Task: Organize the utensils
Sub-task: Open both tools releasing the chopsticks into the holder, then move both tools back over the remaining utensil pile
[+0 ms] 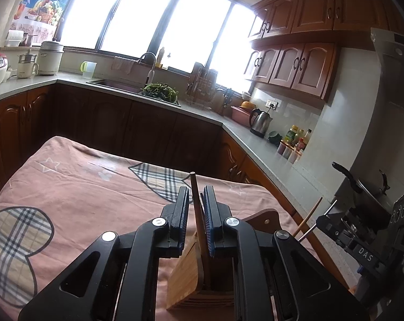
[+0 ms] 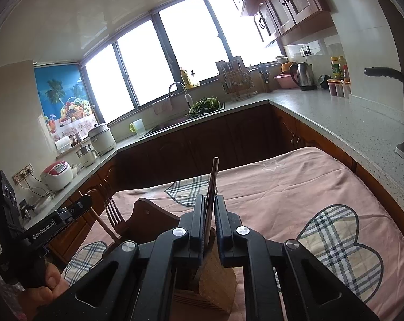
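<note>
Left claw (image 1: 196,208), lower centre of left view: clamped on a wooden chopstick (image 1: 195,195), stick upright, tip poking above the pads, lower end reaching into the bamboo holder (image 1: 187,275) directly below. Right claw (image 2: 209,214), lower centre of right view: pressed against a thin dark metal handle (image 2: 212,187), probably a knife or spoon, head hidden; lower end runs toward the holder (image 2: 215,281). Holder on the pink cloth (image 1: 81,192) over the tabletop. In right view, lower left: fork (image 2: 113,211) and another chopstick (image 2: 103,223) standing tines-up beside the left claw, apparently in a rear compartment; exact compartment not discernible. Handling judgement: chopstick light, stiff, slightly grippy wood, best held mid-shaft as now, little risk beyond tilting. Metal handle heavier, smooth, likely to slip or pivot between the pads; firm grip near the balance point advisable. Holder light, could tip if a utensil catches its rim. Step in hand: likely lowering both pieces into compartments.
</note>
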Motion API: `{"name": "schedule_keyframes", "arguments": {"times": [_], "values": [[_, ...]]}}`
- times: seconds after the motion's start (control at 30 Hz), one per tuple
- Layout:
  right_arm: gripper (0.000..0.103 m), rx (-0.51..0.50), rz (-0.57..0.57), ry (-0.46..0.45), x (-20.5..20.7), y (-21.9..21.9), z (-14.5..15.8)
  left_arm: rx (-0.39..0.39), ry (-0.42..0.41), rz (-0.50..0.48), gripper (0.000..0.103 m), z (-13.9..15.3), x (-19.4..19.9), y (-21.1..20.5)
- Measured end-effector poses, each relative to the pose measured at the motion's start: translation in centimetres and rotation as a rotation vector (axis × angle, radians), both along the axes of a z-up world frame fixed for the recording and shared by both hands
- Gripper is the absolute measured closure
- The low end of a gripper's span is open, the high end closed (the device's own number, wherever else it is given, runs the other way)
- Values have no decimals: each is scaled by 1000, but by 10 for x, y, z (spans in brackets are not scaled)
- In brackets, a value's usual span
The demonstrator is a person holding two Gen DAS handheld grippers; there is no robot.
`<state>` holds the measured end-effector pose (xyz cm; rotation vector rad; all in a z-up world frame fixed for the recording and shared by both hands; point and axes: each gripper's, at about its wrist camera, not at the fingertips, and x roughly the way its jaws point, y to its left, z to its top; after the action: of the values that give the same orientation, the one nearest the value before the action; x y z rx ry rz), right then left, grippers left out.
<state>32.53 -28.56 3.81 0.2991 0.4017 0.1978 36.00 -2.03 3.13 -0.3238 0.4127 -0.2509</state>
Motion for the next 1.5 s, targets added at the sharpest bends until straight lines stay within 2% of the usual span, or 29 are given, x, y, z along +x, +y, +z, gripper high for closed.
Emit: {"name": "schedule_keyframes", "arguments": {"times": [0.03, 0.07, 0.1, 0.13, 0.17, 0.2, 0.23, 0.3, 0.37, 0.47, 0.73, 0.9, 1.17, 1.5], "values": [[91, 5, 1, -1, -1, -1, 1, -6, -2, 6, 78, 1, -2, 2], [84, 10, -3, -3, -2, -2, 2, -13, -7, 10, 66, 2, -5, 3], [69, 17, -8, -9, -5, -4, 3, -20, -14, 12, 60, 3, -8, 5], [60, 28, -13, -17, -6, -6, 4, -20, -17, 14, 58, 4, -11, 6], [46, 37, -16, -25, -9, -8, 5, -16, -15, 16, 53, 5, -14, 6], [34, 47, -19, -31, -12, -10, 6, -12, -8, 18, 43, 6, -16, 7], [30, 60, -19, -36, -14, -12, 8, -14, -2, 17, 39, 6, -20, 8], [15, 94, -15, -43, -21, -17, 9, -28, 9, 15, 28, 6, -28, 14], [8, 118, -17, -46, -30, -22, 9, -42, 28, 24, 16, 4, -39, 20], [7, 138, -25, -47, -47, -27, 8, -58, 52, 31, 14, -1, -58, 29], [6, 170, -29, 5, -88, -36, 0, -46, 183, 49, 13, -25, -101, 46], [6, 159, -40, 36, -116, -38, -7, 4, 261, 26, 13, -38, -124, 44], [6, 143, -27, 118, -150, -34, -28, 28, 307, 10, 13, -52, -158, 46], [6, 94, 2, 157, -187, -22, -46, 43, 336, 13, 13, -67, -187, 54]]}}
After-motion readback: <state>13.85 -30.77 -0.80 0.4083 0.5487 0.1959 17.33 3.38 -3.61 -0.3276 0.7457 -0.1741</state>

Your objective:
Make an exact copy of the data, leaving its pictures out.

Task solution:
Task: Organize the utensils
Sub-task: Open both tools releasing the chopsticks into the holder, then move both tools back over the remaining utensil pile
[+0 ms] 
[+0 ms] 
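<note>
Left claw (image 1: 196,208), lower centre of left view: clamped on a wooden chopstick (image 1: 195,195), stick upright, tip poking above the pads, lower end reaching into the bamboo holder (image 1: 187,275) directly below. Right claw (image 2: 209,214), lower centre of right view: pressed against a thin dark metal handle (image 2: 212,187), probably a knife or spoon, head hidden; lower end runs toward the holder (image 2: 215,281). Holder on the pink cloth (image 1: 81,192) over the tabletop. In right view, lower left: fork (image 2: 113,211) and another chopstick (image 2: 103,223) standing tines-up beside the left claw, apparently in a rear compartment; exact compartment not discernible. Handling judgement: chopstick light, stiff, slightly grippy wood, best held mid-shaft as now, little risk beyond tilting. Metal handle heavier, smooth, likely to slip or pivot between the pads; firm grip near the balance point advisable. Holder light, could tip if a utensil catches its rim. Step in hand: likely lowering both pieces into compartments.
</note>
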Motion API: `{"name": "schedule_keyframes", "arguments": {"times": [_], "values": [[_, ...]]}}`
- times: seconds after the motion's start (control at 30 Hz), one per tuple
- Layout:
  right_arm: gripper (0.000..0.103 m), rx (-0.51..0.50), rz (-0.57..0.57), ry (-0.46..0.45), x (-20.5..20.7), y (-21.9..21.9), z (-14.5..15.8)
  left_arm: rx (-0.39..0.39), ry (-0.42..0.41), rz (-0.50..0.48), gripper (0.000..0.103 m), z (-13.9..15.3), x (-19.4..19.9), y (-21.1..20.5)
- Measured end-effector poses, each relative to the pose measured at the motion's start: translation in centimetres and rotation as a rotation vector (axis × angle, radians), both along the axes of a z-up world frame fixed for the recording and shared by both hands
- Gripper is the absolute measured closure
- The low end of a gripper's span is open, the high end closed (the device's own number, wherever else it is given, runs the other way)
- Values have no decimals: each is scaled by 1000, but by 10 for x, y, z (spans in brackets are not scaled)
- In brackets, a value's usual span
The demonstrator is a person holding two Gen DAS handheld grippers; there is no robot.
`<state>` holds the measured end-effector pose (xyz cm; rotation vector rad; all in a z-up world frame fixed for the recording and shared by both hands; point and axes: each gripper's, at about its wrist camera, not at the fingertips, and x roughly the way its jaws point, y to its left, z to its top; after the action: of the values that give the same orientation, the one nearest the value before the action; x y z rx ry rz), right then left, grippers left out.
<state>32.53 -28.56 3.81 0.2991 0.4017 0.1978 36.00 -2.03 3.13 -0.3238 0.4127 -0.2509</state>
Motion for the next 1.5 s, targets added at the sharpest bends until straight lines stay within 2% of the usual span, or 29 are given, x, y, z along +x, +y, +z, gripper high for closed.
Emit: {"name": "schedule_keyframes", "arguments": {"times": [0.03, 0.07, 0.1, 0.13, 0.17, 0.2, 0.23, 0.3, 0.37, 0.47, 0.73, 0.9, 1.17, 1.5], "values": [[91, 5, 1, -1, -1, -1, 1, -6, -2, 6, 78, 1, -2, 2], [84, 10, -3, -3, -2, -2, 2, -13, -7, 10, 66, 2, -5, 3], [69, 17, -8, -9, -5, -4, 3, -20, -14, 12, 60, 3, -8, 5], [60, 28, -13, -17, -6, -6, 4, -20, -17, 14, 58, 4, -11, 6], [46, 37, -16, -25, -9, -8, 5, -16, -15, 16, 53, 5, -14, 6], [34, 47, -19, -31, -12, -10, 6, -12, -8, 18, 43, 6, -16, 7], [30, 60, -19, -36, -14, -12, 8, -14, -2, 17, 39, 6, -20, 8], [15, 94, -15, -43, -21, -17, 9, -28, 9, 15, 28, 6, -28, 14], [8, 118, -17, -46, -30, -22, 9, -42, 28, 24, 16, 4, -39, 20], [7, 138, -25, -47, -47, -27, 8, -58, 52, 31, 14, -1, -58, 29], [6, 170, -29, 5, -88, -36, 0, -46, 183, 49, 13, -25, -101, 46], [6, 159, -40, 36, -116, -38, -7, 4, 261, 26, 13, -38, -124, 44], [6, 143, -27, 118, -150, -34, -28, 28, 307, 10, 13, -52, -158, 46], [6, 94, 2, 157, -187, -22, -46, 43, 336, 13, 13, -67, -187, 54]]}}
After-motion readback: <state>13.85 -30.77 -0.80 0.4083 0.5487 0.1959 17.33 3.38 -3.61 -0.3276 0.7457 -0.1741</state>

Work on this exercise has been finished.